Gibbons is discussing a tax-increase proposal on the Nov. 2 ballot to allow the district to qualify for more state aid under the new foundation formula law. The Grandview School District is holding a similar special election that day.

Sunrise wants voters to approve a proposal that would increase the district's property-tax rate by 36 cents for each $100 of assessed value. Grandview is seeking passage of a proposal that would raise the tax rate by 74 cents. Neither district is asking voters directly for a tax increase. The ballot will ask voters to waive the property-tax rollback required by Proposition C, the state sales tax for education.

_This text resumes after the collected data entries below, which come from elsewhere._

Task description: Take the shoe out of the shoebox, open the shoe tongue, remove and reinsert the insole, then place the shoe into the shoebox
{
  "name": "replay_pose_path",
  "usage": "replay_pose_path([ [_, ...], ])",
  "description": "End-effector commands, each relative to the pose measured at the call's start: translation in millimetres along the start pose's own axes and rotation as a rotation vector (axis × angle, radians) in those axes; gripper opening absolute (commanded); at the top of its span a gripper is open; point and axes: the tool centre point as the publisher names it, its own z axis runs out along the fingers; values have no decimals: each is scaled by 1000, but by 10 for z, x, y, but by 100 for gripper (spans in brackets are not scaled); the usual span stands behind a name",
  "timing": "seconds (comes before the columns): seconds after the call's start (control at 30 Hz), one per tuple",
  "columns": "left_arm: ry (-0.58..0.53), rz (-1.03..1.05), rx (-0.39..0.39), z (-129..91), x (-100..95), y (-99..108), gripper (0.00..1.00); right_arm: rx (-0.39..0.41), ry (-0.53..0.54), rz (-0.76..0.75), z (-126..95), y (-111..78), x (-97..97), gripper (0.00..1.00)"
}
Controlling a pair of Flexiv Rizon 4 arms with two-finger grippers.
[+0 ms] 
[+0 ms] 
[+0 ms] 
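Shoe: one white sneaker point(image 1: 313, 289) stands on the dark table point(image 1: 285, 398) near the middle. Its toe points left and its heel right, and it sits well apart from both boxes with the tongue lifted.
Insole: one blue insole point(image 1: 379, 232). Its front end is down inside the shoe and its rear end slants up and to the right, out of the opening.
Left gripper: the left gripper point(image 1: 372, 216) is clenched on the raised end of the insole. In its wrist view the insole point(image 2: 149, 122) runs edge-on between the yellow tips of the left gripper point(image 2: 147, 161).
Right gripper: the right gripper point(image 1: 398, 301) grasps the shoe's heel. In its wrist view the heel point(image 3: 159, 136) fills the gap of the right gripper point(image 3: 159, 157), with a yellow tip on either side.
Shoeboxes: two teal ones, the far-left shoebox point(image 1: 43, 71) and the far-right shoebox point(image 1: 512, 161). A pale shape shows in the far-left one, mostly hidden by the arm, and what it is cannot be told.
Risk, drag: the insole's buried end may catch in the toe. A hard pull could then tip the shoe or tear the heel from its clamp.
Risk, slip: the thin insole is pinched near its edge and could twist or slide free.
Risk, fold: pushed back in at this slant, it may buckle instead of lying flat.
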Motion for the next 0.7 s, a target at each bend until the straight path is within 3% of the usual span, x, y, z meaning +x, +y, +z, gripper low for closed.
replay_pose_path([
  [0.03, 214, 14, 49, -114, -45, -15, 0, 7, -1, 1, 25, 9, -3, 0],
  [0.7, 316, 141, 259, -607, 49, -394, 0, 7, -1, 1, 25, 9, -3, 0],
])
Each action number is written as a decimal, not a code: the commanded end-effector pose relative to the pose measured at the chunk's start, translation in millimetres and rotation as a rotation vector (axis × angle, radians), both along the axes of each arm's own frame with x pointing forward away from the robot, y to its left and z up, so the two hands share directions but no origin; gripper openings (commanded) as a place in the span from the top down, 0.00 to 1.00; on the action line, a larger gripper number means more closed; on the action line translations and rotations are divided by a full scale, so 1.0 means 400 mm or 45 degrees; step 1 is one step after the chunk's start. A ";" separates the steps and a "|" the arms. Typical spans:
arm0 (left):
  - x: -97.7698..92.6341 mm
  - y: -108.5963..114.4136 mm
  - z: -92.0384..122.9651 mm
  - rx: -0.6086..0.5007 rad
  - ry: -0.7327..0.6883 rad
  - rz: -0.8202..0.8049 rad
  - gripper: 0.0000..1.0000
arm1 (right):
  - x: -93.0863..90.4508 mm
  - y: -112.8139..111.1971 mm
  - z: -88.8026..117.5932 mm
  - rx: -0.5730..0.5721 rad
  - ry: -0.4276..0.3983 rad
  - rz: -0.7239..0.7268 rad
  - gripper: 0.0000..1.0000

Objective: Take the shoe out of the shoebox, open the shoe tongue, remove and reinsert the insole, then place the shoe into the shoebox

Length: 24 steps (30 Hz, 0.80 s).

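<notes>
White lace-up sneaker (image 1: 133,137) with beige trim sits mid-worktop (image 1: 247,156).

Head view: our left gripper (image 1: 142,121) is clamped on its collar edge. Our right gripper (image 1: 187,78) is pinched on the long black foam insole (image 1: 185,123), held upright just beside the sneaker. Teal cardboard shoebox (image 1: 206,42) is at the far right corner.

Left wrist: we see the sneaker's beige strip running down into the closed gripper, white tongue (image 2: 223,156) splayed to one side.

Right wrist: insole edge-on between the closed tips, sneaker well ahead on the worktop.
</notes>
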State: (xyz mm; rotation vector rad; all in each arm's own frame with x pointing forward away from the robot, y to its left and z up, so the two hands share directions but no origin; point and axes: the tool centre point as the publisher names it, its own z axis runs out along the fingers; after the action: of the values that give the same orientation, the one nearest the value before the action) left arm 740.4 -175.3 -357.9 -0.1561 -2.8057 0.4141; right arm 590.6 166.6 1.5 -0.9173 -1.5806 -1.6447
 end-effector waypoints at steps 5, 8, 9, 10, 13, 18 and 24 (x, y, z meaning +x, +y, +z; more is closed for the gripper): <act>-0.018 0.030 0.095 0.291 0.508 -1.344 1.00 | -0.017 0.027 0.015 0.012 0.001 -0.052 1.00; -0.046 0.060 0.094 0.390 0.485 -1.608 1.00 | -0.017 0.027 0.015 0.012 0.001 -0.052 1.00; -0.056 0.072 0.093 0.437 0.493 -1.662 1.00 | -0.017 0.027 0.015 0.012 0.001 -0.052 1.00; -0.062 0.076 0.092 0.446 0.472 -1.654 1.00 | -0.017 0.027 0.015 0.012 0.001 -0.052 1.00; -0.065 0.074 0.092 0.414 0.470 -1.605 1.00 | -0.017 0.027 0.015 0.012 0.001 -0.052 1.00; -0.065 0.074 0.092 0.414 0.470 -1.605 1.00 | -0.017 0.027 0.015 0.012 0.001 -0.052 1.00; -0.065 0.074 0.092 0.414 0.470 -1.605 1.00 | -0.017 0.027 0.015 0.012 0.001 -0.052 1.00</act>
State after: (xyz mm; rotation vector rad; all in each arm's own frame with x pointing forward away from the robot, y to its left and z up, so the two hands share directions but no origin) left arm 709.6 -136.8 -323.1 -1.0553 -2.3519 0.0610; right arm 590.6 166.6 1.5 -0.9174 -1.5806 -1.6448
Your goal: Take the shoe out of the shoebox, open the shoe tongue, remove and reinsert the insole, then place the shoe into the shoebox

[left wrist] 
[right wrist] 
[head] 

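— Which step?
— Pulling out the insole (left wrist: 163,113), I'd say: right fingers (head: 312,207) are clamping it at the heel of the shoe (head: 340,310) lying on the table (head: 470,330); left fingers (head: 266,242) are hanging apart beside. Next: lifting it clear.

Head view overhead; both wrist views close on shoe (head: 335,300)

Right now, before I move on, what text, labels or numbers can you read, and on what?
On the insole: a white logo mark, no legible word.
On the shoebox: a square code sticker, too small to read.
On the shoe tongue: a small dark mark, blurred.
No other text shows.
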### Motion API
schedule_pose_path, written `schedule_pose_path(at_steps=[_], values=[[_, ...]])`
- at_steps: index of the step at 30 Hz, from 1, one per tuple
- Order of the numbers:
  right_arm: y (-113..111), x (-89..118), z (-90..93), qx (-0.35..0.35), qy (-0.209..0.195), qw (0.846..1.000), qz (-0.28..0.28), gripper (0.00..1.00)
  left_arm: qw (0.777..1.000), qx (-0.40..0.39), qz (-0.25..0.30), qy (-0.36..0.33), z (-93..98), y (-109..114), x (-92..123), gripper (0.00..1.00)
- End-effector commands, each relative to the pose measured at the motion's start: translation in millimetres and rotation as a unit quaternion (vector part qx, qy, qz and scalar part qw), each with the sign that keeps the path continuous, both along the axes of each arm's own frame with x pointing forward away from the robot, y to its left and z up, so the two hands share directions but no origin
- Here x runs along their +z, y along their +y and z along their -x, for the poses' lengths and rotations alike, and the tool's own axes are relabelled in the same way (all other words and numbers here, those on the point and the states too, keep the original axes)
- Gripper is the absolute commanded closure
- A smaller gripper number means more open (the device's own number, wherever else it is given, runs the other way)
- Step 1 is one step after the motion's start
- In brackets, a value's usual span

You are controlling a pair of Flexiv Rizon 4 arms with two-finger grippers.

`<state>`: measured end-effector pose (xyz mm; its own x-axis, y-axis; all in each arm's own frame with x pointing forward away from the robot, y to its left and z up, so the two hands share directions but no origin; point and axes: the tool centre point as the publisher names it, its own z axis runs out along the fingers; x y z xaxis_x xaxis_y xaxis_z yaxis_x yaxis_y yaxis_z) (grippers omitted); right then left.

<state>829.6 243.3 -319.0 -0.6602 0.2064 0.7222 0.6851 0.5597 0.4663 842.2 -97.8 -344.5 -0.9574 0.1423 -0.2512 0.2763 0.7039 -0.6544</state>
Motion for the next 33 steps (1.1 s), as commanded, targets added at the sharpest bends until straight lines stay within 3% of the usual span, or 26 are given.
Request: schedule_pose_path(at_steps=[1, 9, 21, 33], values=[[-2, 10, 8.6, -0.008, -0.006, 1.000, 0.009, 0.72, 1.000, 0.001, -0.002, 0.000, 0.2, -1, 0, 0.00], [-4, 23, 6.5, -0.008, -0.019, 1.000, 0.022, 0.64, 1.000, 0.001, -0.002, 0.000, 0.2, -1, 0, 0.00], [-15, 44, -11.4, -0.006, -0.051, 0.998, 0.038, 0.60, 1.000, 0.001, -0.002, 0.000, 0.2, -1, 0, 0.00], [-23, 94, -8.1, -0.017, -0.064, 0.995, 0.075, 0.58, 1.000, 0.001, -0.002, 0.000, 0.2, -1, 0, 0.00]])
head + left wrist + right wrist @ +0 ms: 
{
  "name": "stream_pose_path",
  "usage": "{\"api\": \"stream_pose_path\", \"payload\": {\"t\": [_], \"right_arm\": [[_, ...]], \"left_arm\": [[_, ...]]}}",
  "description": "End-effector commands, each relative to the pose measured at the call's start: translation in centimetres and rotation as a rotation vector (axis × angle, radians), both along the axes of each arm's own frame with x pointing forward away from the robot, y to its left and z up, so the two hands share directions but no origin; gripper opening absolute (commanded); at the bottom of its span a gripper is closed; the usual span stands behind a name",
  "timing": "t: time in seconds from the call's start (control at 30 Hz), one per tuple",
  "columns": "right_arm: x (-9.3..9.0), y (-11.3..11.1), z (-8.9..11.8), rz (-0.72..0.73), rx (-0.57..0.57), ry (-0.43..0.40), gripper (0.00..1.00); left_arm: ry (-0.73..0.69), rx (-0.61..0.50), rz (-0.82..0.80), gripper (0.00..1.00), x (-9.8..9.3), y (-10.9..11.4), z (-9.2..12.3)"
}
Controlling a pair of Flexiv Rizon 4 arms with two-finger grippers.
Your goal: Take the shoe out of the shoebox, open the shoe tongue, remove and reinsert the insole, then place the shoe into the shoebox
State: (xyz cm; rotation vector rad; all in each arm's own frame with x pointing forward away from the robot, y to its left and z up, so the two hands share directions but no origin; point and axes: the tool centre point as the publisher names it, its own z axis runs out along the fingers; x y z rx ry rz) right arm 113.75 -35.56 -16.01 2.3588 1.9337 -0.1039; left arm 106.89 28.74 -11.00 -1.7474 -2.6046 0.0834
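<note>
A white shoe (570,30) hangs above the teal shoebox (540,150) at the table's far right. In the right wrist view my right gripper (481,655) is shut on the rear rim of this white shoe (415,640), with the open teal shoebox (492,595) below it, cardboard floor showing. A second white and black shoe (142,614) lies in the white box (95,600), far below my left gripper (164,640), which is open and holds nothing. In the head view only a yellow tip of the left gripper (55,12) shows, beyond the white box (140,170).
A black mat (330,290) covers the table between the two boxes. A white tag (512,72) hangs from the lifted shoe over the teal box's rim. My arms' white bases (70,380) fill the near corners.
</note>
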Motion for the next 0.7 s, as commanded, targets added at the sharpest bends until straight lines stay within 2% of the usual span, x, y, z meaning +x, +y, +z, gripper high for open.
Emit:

If voters agree, the school boards have permission to stop the rollback each year so the operating rate meets a state minimum standard. The state adjusts the standard each year to reflect assessment practices in the county. It could vary slightly from year to year.

Under the new law, a district must have an operating tax rate that meets a minimum state standard to qualify for additional state aid. In Jefferson County this year, that standard is $2.75. The operating tax rate is the total tax rate less the rate for debt service.

Grandview would gain $130,000 if voters approve a tax increase, and Sunrise would gain $160,000. Grandview would qualify for $155,000 in additional state aid, and Sunrise could pick up $190,000.

If voters reject the proposal, the new law gives the school boards authority to raise their operating tax rates to $2.75 without a vote. But the law imposes a penalty in lost state aid if the boards takes that action. That penalty next year would be $215,000 for Grandview and $180,000 for Sunrise.

If the boards do not increase the rate to the standard within four years, the law requires that their districts be merged with a district with a minimum rate by June 30, 1999. …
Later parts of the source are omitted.